PSP board members include:
- Chris Bravacos, a prominent Republican lobbyist and president of REACH Alliance, which describes itself as “Pennsylvania’s grassroots coalition for school choice.” Bravacos is on the board of the Bravo Foundation, an EITC scholarship organization that was specifically flagged in this New York Times article highly critical of the Pennsylvania program.
- Evelyn McNiff, president of the Children’s Scholarship Fund Philadelphia, which is the state’s largest recipient of OSTC funds and is also a designated EITC scholarship organization.
- PSP board chair Michael O’Neill, a businessman and member of a prominent real estate development family who is on the board of Business Leadership Organized for Catholic Schools (BLOCS), an organization providing EITC and OSTC scholarships for Catholic school students in the Philadelphia area.
A District in need of boundaries
So far, District officials have distanced themselves from PSP's universal enrollment plans. Nevertheless, the pressure around privatizing the school enrollment function raises fundamental concerns about a school district’s mission. School enrollment is a core, essential, public function of a district. Decisions about whether to create a universal enrollment system, what it should look like, what failures and lessons can be learned from other cities, and who it actually serves are all issues that should be led by the School District in deep consultation and review with parents and stakeholders as well as the broader public.

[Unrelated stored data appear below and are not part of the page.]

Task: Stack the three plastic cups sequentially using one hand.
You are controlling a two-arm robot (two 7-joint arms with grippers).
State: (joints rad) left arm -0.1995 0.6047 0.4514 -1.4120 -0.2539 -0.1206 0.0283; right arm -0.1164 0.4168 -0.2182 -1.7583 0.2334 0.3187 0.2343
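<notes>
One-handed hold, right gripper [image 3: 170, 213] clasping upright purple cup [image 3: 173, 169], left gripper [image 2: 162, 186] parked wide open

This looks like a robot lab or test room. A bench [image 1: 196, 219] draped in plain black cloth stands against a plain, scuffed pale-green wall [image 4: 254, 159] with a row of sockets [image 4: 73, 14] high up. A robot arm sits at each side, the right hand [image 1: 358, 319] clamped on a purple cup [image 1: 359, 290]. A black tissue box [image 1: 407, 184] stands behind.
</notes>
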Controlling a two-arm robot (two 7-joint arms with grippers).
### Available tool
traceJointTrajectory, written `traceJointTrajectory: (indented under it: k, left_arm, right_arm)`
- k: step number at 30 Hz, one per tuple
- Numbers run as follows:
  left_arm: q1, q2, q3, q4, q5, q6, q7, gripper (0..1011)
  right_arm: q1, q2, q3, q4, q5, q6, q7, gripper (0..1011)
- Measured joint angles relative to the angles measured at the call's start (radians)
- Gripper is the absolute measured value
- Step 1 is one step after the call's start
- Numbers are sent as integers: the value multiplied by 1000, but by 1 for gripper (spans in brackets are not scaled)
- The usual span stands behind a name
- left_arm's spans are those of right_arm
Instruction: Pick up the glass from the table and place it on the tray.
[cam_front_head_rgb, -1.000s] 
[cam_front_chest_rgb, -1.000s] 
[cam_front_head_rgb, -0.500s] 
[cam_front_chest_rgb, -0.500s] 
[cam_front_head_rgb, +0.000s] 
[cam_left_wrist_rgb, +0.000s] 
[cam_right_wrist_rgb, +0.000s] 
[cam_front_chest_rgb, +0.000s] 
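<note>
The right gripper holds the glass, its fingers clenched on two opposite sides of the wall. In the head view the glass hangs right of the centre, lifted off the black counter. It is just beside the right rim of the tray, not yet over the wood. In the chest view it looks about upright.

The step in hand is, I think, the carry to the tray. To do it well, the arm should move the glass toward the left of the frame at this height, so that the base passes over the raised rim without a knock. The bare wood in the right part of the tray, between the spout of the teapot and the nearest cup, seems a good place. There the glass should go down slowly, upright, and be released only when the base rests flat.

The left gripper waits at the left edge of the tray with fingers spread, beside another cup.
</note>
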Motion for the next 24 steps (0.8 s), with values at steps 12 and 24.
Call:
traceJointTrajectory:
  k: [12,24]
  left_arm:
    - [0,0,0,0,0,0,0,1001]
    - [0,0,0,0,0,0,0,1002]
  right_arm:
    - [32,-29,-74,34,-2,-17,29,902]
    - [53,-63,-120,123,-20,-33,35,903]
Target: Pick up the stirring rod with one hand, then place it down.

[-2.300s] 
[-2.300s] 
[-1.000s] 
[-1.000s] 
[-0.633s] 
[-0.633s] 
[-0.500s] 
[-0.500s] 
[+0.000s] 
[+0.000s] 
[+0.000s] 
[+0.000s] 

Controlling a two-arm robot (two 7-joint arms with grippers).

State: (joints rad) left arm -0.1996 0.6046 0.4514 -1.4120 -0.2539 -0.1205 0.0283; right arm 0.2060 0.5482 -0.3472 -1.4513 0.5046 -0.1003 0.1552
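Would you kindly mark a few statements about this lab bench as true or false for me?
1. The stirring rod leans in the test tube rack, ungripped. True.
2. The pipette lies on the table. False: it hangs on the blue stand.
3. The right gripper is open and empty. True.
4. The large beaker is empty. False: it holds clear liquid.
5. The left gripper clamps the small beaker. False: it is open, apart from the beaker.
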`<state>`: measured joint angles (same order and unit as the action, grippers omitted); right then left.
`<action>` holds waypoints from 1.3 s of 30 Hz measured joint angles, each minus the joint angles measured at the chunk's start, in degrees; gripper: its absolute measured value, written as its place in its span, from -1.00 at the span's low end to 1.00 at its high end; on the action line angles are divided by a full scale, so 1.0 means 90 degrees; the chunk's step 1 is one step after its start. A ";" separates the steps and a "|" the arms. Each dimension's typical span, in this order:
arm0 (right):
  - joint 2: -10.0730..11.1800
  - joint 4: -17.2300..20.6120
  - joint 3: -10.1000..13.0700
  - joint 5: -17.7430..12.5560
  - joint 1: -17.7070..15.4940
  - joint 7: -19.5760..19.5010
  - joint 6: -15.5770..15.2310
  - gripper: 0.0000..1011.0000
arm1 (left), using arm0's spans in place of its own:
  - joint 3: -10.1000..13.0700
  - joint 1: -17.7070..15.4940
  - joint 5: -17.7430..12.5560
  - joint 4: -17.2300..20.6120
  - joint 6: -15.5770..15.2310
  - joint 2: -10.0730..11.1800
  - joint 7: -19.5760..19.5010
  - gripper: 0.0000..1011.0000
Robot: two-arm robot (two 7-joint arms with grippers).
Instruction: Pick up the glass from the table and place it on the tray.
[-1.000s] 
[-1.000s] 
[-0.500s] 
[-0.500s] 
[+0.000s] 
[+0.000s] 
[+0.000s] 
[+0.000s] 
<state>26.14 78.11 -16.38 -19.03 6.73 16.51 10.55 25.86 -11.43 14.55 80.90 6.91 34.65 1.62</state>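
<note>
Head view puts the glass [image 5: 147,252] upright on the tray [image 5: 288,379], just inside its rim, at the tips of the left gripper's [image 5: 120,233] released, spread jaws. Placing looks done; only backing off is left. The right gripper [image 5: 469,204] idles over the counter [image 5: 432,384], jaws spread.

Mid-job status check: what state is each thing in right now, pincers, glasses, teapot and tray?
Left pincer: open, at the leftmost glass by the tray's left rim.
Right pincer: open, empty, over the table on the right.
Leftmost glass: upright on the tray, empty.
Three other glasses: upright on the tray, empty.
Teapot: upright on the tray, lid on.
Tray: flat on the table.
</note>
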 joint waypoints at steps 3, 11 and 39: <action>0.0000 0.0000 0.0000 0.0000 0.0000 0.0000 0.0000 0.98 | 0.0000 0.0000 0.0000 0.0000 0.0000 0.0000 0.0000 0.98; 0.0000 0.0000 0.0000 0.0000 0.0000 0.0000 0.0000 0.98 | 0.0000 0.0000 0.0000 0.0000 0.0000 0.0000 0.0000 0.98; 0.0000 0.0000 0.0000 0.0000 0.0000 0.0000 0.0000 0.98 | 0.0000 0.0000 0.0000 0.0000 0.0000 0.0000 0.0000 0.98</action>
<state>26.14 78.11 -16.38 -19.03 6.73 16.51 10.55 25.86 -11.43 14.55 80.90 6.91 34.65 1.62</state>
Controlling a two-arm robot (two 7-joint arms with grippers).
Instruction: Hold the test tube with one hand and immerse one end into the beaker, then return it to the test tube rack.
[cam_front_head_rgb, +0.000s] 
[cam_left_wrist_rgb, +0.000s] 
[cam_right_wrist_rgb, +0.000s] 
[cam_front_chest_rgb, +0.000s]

It remains deeply troubling that conversations like these are driven by an organization that has registered as a lobbyist and is pushing the agenda of its donors.
The unprecedented inclusion of private, religious schools in the matching process is also alarming, especially because many members of PSP’s board are affiliated with these schools and with foundations that stand to benefit.
Although there are potential advantages and drawbacks to a universal enrollment system, these crucial decisions are being made because a private organization wants them, not after a thorough and public airing of the alternatives in which Philadelphians determine they are a proven reform.
PSP has unprecedented access to high-level decision makers to make their case repeatedly and consistently.
For parents, the risks are high and the stakes are enormous.
Helen Gym is a founder of Parents United for Public Education and a Notebook blogger.
The opinions expressed are solely those of the author.